Vous connaissez certainement cette phrase célèbre d’un scientifique évolutionniste qui avait résumé la théorie de Darwin en disant : « en France, certains s’interrogent encore sur qui était là le premier, de l’oeuf ou de la poule qui le pond. Le problème scientifique n’est pas que des gens se posent cette question, mais le fait que la question puisse être ainsi posée ».
Il est ainsi étonnant que vous n’ayez pas compris que l’article insère la crise de l’euro, cause et conséquence de crises autres, dans son contexte mondial de même nature.
Dans la réalité, une crise financière est toujours à la fois la conséquences d’autres crises dans la société du moment, mais aussi le cause de crises diverses en aval.
Ne pas savoir cela relève d’une absence de prise en compte de l’histoire connue du monde.

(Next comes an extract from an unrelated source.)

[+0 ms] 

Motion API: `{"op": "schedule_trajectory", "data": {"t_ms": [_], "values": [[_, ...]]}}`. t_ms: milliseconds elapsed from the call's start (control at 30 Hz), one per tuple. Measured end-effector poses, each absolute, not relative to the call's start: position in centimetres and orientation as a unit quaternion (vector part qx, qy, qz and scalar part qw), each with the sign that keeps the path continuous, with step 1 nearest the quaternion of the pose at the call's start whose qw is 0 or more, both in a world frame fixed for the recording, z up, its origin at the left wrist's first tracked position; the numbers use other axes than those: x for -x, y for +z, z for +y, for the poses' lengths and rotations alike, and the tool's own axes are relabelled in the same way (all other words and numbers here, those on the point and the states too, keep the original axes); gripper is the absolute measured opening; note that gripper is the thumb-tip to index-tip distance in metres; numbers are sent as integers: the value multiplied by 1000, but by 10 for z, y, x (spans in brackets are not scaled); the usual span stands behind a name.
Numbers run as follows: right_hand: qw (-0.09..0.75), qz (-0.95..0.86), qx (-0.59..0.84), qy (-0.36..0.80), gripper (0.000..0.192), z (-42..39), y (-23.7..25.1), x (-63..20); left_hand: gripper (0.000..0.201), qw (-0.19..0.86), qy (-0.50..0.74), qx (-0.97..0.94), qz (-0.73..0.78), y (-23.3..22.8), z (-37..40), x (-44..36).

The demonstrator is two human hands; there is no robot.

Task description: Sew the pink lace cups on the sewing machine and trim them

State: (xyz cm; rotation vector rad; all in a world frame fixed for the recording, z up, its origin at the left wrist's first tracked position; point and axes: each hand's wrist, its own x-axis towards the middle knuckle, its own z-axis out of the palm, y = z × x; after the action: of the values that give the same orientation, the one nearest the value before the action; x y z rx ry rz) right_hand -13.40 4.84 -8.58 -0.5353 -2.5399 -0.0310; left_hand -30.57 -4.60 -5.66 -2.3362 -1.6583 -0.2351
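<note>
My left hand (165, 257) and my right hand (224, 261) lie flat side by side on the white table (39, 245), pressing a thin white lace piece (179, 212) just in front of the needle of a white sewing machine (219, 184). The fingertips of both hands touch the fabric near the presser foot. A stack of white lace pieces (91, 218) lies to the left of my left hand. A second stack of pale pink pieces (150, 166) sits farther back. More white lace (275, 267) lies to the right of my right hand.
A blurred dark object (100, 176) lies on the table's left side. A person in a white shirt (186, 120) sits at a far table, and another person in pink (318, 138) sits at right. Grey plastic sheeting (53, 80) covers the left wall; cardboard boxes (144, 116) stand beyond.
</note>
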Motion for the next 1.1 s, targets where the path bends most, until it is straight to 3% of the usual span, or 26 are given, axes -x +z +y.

Ainsi, en France, quand Philippe le Bel ou Louis XI réduisaient la valeur monétaire unitaire en la refondant afin de se donner des aises budgétaires indispensables à leurs yeux, ils ne le faisaient que parce qu’avant, il y avait eu, au choix ou ensemble une crise de disette, une crise militaire, un danger de faillite de l’Etat, des révoltes paysannes et/ou urbaines. Après la réforme monétaire, d’autres crises surgissaient : crise du crédit et des banques, dettes à recreuser immédiatement, inflation, nouvelle émeutes populaires, etc....
Je vous suggère donc de cesser de louvoyer entre des commentaires « insensées » au plein sens du mot, de regarder faits et réalités, par exemple la note de la Grèce à ce jour, les propos de Nouriel Roubini, les problèmes du déficit abyssal des Etats-Unis, les émeutes en Chine du Sud.